NIH has already launched an awareness campaign regarding disclosure requirements in coordination with other federal agencies. It also has investigated more than 100 scientists it believes may have received undisclosed support from foreign institutions, diverted intellectual property, or inappropriately shared confidential grant applications. More than a dozen scientists are known to have resigned or been fired as a result of the investigations to date. NIH’s head of extramural research is scheduled to discuss the agency’s approach at a conference on Feb. 6.

Buildings and facilities. The base amount for the Buildings and Facilities account is remaining flat at $200 million, but Congress is transferring $225 million from a Nonrecurring Expenses Fund to support additional facilities projects. It also directs NIH to detail how it will implement recommendations from a 2019 National Academies report on facility repair and upgrade needs at NIH’s campus in Bethesda, Maryland. The report concluded the agency requires a $1.3 billion infusion to address the “deteriorating condition” of many of its facilities and will need additional funds in the future to avoid another buildup of deferred maintenance.

The NIH campus in Bethesda, Maryland.

The NIH campus in Bethesda, Maryland.

(Image credit – NIH)

Overhead costs. The legislation retains a provision from last year that restricts NIH and other agencies from changing grantee reimbursement rates for facilities and administration costs. The Trump administration had proposed sharply reducing NIH’s reimbursement rates in its first budget request, and Congress has since then blocked it from doing so.

Big data workforce. Congress provides $30 million to support NIH’s chief data strategist, noting the potential of big data and artificial intelligence to advance biomedical research. Observing that NIH has faced challenges in providing researchers with more accessible data, it suggests the problem is partly due to “salary restrictions of a civil service structure that never contemplated the costs of recruiting highly sought after elite technology talent.” Accordingly, it directs the Government Accountability Office to review how NIH currently funds computational talent through grants and to “assess the options available to NIH for securing the talent it needs.”

Platform technologies.
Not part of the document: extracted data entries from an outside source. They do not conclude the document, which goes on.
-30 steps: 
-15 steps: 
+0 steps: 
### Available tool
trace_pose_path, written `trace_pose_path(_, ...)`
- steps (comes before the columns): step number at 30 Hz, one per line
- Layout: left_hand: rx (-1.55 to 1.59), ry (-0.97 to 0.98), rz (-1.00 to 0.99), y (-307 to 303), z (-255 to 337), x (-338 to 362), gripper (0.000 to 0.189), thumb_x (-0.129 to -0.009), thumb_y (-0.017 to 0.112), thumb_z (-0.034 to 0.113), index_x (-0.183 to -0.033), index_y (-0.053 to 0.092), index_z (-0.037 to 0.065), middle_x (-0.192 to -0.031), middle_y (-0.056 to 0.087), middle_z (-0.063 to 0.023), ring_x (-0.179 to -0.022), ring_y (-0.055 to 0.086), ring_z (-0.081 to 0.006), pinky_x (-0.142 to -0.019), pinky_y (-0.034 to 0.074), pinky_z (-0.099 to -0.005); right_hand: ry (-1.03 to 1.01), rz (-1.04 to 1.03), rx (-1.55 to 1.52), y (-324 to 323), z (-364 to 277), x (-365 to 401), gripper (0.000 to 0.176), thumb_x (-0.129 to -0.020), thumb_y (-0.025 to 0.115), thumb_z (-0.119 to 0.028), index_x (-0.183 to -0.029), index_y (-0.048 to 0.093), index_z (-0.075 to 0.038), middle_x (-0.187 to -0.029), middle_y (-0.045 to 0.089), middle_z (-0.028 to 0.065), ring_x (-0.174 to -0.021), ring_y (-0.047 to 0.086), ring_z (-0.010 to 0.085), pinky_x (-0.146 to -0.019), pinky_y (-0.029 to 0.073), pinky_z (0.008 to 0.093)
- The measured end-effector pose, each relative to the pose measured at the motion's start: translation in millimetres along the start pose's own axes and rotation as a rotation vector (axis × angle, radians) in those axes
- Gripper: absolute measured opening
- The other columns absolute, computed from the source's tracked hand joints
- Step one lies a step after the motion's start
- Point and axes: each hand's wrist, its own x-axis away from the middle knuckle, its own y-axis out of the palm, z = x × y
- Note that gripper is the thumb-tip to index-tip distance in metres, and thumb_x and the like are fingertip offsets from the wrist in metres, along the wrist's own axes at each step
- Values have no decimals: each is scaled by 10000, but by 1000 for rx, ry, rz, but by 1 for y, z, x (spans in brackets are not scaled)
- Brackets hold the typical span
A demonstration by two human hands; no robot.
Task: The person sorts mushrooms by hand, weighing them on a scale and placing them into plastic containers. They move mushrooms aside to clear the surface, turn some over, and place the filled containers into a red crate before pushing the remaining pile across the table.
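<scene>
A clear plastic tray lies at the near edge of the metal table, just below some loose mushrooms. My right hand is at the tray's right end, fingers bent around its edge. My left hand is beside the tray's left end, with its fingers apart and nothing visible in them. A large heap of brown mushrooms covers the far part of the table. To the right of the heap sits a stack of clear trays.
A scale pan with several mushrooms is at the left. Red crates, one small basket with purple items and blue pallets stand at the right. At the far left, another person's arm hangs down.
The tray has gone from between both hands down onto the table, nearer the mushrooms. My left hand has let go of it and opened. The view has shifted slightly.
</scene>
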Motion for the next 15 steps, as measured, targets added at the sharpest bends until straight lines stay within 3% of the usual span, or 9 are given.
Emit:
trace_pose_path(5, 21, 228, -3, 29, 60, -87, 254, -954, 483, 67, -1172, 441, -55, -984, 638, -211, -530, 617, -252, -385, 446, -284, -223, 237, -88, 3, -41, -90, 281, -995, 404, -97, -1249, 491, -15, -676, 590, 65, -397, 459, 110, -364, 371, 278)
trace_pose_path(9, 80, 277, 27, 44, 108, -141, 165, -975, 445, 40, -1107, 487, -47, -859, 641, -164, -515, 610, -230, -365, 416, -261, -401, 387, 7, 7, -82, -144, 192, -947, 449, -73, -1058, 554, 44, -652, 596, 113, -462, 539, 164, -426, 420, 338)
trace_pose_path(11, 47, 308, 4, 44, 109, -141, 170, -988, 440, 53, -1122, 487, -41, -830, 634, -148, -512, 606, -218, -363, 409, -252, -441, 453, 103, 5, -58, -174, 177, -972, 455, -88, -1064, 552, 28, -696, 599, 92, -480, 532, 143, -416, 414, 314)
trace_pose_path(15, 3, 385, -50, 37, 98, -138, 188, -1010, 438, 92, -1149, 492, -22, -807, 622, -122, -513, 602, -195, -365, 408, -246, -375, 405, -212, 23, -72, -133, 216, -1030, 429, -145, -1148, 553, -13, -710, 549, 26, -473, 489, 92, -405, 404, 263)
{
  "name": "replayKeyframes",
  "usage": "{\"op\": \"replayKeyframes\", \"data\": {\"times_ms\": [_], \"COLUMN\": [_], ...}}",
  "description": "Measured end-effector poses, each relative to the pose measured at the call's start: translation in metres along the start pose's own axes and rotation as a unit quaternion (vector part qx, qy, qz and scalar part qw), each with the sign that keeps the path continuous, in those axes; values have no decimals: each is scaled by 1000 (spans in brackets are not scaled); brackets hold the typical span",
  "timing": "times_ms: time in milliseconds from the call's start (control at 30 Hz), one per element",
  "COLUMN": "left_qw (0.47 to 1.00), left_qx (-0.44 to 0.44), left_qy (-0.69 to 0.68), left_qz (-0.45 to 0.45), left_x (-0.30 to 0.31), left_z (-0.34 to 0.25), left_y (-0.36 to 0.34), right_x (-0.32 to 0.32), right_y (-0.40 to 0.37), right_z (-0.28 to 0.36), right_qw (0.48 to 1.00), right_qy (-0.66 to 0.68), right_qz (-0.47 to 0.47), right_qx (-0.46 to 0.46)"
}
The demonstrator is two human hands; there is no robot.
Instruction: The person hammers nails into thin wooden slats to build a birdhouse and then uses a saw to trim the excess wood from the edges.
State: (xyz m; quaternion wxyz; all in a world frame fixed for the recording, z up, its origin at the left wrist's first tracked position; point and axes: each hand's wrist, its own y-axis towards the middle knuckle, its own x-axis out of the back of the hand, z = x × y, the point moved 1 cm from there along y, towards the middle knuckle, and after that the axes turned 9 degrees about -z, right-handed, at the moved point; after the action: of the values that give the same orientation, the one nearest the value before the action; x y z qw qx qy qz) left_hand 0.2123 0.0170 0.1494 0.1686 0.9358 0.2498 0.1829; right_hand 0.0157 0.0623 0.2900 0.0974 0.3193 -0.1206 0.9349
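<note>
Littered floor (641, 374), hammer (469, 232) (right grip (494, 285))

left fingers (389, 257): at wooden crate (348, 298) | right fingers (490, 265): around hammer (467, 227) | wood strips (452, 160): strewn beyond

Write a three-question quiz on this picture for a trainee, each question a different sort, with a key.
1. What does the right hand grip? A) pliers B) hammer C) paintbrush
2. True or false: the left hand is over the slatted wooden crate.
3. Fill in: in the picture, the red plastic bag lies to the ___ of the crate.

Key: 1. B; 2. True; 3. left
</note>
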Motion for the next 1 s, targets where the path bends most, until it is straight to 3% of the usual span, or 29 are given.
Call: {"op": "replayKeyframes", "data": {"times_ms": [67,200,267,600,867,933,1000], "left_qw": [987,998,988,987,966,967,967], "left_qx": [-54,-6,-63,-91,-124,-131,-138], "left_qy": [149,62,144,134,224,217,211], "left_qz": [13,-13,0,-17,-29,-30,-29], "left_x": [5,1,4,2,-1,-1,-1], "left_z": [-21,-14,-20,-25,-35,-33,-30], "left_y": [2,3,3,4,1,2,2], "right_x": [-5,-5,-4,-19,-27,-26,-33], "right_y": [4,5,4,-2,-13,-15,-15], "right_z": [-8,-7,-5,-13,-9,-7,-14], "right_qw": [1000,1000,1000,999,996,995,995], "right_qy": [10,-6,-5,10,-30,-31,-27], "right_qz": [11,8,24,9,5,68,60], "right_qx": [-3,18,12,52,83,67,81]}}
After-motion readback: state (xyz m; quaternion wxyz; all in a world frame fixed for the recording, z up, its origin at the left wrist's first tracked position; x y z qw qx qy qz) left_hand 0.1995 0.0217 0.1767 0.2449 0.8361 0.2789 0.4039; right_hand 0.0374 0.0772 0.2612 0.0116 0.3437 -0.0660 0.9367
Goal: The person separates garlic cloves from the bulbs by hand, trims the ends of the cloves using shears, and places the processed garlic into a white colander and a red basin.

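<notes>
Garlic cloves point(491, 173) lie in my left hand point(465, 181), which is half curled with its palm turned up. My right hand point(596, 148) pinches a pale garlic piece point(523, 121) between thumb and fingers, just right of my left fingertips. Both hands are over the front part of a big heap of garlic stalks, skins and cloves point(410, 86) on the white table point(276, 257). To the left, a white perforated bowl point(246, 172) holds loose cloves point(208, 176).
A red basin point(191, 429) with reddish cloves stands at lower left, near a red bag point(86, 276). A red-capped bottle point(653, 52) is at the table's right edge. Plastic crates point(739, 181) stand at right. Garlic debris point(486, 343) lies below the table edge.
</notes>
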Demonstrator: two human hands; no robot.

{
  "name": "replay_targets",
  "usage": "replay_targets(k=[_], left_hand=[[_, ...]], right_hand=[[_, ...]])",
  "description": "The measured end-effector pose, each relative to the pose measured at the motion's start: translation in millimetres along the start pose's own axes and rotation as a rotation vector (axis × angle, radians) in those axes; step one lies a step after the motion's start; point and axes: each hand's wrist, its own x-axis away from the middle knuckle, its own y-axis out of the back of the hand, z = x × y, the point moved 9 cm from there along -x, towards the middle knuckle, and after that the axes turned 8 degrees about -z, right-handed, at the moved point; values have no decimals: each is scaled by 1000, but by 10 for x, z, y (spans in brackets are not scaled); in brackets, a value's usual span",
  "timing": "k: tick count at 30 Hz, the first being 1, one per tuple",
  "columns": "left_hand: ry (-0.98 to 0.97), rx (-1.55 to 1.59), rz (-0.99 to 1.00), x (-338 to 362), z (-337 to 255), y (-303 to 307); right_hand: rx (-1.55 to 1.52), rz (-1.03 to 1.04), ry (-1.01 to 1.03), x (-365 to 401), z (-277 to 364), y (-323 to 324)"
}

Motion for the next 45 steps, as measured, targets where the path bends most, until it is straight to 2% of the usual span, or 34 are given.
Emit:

NIH is directed to produce a report identifying challenges that limit its ability to develop “platform technologies,” which are technologies such as gene sequencers that help accelerate the pace of biomedical research by improving performance and decreasing costs. Congress suggests such challenges could include limitations in NIH’s interactions with researchers in the physical sciences, its “difficulty in supporting high-risk, high-return ideas,” its culture of prioritizing “hypothesis-driven as opposed to technology-driven proposals,” and a grant structure oriented toward work on specific diseases. The report is also to consider the potential of alternate funding models, such as incentive prizes and the program manager system used by the Defense Advanced Research Projects Agency.

DOE collaborations. The House report encourages NIH to expand collaboration with the Department of Energy in order to better leverage research capabilities at DOE’s national laboratories. Congress does not elaborate on the subject in the explanatory statement, but in its appropriation for DOE, it directed the department to respond to recommendations from a 2016 advisory task force report on the matter and describe plans to expand on existing successful collaborations with NIH. The House appropriations subcommittee for DOE is exploring the topic further at a hearing on Feb. 5.

Correction: The figure initially reported for the Buildings and Facilities account did not account for a transfer of funds from the Nonrecurring Expenses Fund at the Department of Health and Human Services.